September 24, 2010

Horse 785 (1109) - Hey Little Twelve Toes

Before we begin this blog post, I'd like to show a video for your education and amusement:


Before we proceed any further, I warn readers that this post contains that most dreaded of subjects... maths.

Consider this:
Now if man had been born with 6 fingers on each hand, he'd probably count: one, two, three, four, five, six, seven, eight, nine, dec, el, do. "Dec" and "El" being two entirely new signs meaning ten and eleven. Single digits! And his twelve, "do", would be written 1-0. Get it? That'd be swell, for multiplying by 12.

The base-10 system has been used by just about every modern civilisation as well as the Ancient Chinese, Roman and Greeks. Even the Babylonians who used base-60, still used the number 10 as a sub-base of their numerical system. The choice of 10 whilst perhaps obvious because we have ten digits, isn't perhaps the best system.

In thinking about the idea proposed by the video above it struck me that base-12 is intrinsically a better system on the basis that 10 is only divisible by 10, 5, 2 and 1, whereas as 12 is a more complex number and is divisible by 12, 6, 4, 3, 2 and 1.

By having a base with more factors, it doesn't necessarily become easier to perform mathematical operations but it does mean there are more repeating cycles within the system.

All of the multiples of 2, 3, 4 and 6 resolve themselves into repeating patterns, even multiples of 8 and 10 do (and obviously 12):

2 - 2, 4, 6, 8, X, 10, 12, 14, 16, 18, 1X, 20
3 - 3, 6, 9, 10, 13, 16, 19, 20, 23, 26, 29, 30
4 - 4, 8, 10, 14, 18, 20, 24, 28, 30, 34, 38, 40
6 - 6, 10, 16, 20, 26, 30, 36, 40, 46, 50, 56, 60
8 - 8, 14, 20, 28, 34, 40, 48, 54, 60, 68, 74, 80
X - X, 18, 26, 34, 42, 50, 5X, 68, 76, 84, 92, X0
10 - 10, 20, 30, 40, 50, 60, 70, 80, 90, X0, E0, 100

Of course it does provide some unexpected results, like 7x5=2E and ExE=X1 which looks totally unfamiliar to us in our base-10 world.

But the idea isn't silly. The British Empire survived quite happiliy using the Pounds, Shillings, Pence system which had 12 pence to the shilling and 20 shillings to the pound; this produced a pound which equalled 240 pence. 240 is divisible by a whole slew of factors and a price of £5/14/11 suddenly doesn't look quite so strange anymore.

If you are prepared do look into this further and develop your own set of multiplication tables then there are even odder results. Apart from 3, there are no numbers ending in 3 which are prime. There are no at all numbers ending in 9 which are prime, and as with base-10 because base-12 has an even base, there are no even primes apart from 2.

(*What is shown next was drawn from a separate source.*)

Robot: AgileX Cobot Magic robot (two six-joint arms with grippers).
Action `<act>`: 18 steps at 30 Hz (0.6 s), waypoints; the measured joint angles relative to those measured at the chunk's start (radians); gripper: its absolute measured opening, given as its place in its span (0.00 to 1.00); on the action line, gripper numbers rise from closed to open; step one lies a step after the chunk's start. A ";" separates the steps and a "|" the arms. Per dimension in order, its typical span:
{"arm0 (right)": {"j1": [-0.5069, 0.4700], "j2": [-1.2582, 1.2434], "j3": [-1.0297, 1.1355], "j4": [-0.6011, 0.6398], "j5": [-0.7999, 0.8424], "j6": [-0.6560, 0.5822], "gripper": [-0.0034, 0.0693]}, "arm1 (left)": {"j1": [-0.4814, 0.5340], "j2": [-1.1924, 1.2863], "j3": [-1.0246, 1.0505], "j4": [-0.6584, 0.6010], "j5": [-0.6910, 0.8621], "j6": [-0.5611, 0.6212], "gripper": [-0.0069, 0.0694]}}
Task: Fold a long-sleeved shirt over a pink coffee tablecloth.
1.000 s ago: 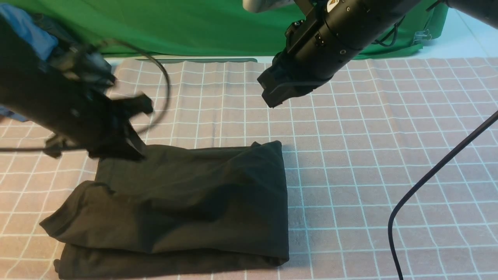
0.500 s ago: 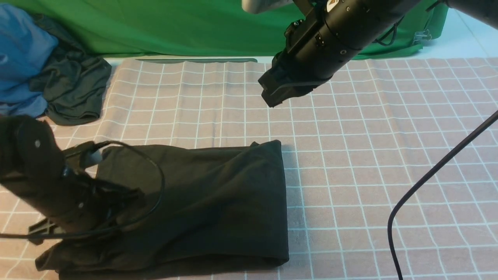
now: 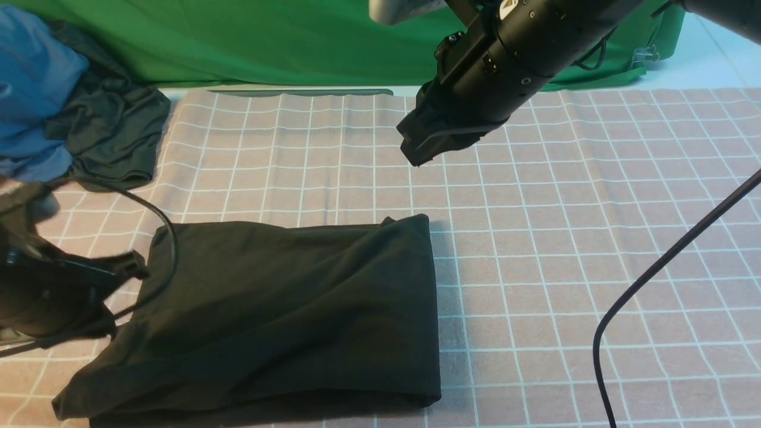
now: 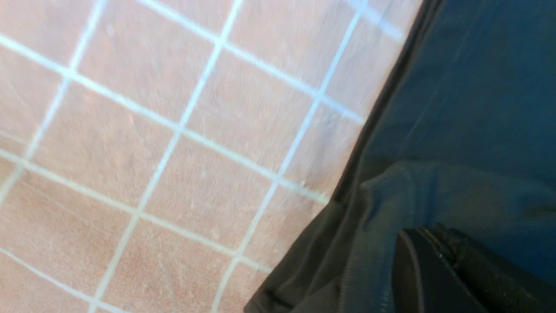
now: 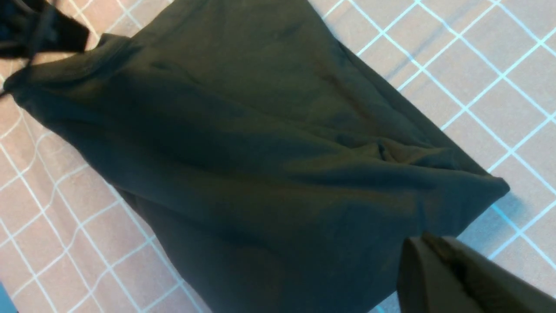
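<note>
The long-sleeved shirt (image 3: 285, 309) lies folded into a black block on the pink coffee tablecloth (image 3: 565, 238), left of the middle. My left gripper (image 3: 134, 267) is low at the shirt's left edge, blurred. In the left wrist view its jaws (image 4: 428, 232) are shut, hovering over the shirt's hem (image 4: 456, 108) with no fabric showing between them. My right gripper (image 3: 416, 156) hangs shut in the air behind the shirt's far right corner. The right wrist view looks down on the shirt (image 5: 260, 152) past the closed tips (image 5: 423, 239).
A green cloth (image 3: 267, 41) hangs along the back. A bunch of blue and dark garments (image 3: 77, 119) sits at the back left. A black cable (image 3: 654, 279) curves over the cloth on the right, and the left arm's cable (image 3: 169, 238) loops over the shirt's corner.
My left arm swept from the shirt's far left corner toward the front, then out to its left edge. The shirt's left side now lies flatter. The right arm barely moved.
</note>
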 joint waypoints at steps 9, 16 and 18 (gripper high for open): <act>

All this is theory though.

If we were to apply this to the real world, then people would retire at 55 and the average life expectancy would be 70 in Australia. I would be 28 years old and would have been born in the year 1189, the date today would be 20-9-11E6 and the new millenium would still be X05 years away.
There would only be 50 minutes in an hour, midday would be 10pm and 5pm would be 1500 in 20 hour time. Trains would probably still run 13 minutes late, and the current price of a Big Mac at $4.50 assuming that cents remained the same would be $3.16, however I'd expect that they'd still find someway of ripping us off.

This does mean of course that the romance of Spinal Tap's amps going up all the way to E is somewhat removed though... but if our amps went all the way up to 11, that's two more than E... er eleven.

1 comment:

Anonymous said...

I'd be 11, born in 11X9, and there would be... you know... stars that are only 16 years old. The oldest living person would only be 99 (and born in 1122). Next century will be next year. We'll say "2E0" and laugh at "59".